WHAT YOU NEED TO DO ::
Below this line is the material. Write out only its lines from the one containing "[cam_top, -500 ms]" through the one containing "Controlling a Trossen", both kept, exactly.

DATA BELOW ::

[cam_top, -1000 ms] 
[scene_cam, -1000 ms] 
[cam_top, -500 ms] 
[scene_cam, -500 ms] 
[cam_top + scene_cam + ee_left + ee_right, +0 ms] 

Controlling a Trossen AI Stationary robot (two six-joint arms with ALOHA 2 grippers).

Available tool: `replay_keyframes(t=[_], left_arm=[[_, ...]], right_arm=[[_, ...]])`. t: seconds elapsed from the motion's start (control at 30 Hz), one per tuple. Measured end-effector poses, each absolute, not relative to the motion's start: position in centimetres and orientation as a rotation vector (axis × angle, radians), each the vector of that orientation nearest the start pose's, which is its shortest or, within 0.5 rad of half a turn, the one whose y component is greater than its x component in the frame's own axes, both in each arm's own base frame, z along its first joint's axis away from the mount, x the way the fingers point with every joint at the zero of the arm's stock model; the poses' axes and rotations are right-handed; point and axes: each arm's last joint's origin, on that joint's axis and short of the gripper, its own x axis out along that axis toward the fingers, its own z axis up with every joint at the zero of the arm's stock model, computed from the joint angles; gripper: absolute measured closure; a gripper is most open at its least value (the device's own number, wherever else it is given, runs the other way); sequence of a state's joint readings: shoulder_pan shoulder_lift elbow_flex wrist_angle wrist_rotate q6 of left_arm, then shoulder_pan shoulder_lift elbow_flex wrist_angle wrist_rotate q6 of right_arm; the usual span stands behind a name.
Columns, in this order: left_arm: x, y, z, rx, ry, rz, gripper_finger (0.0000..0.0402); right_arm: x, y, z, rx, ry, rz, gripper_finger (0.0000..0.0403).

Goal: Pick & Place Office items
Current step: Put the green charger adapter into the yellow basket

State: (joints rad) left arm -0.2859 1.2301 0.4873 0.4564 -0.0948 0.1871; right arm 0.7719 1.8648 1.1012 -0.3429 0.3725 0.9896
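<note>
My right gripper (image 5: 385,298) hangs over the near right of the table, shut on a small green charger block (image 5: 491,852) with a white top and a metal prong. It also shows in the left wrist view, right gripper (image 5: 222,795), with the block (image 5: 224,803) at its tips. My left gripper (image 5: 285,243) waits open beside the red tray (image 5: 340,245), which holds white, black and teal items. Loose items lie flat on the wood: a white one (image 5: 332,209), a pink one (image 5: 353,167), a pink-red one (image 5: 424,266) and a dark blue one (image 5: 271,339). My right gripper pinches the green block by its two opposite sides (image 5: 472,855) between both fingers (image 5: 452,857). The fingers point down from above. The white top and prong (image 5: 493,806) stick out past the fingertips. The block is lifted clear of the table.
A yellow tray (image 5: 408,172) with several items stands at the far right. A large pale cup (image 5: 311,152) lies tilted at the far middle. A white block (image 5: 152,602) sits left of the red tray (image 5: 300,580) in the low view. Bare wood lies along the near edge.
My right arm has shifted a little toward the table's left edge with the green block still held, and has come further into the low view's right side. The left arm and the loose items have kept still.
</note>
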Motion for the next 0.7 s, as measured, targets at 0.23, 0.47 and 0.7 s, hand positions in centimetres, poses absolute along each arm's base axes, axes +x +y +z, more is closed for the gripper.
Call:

RESULT OF THE TASK ::
[cam_top, -500 ms] 
[scene_cam, -500 ms] 
[cam_top + scene_cam + ee_left + ee_right, +0 ms] 

Controlling a Trossen AI Stationary robot (two six-joint arms with ALOHA 2 grippers).

This answer leaves nothing further to address.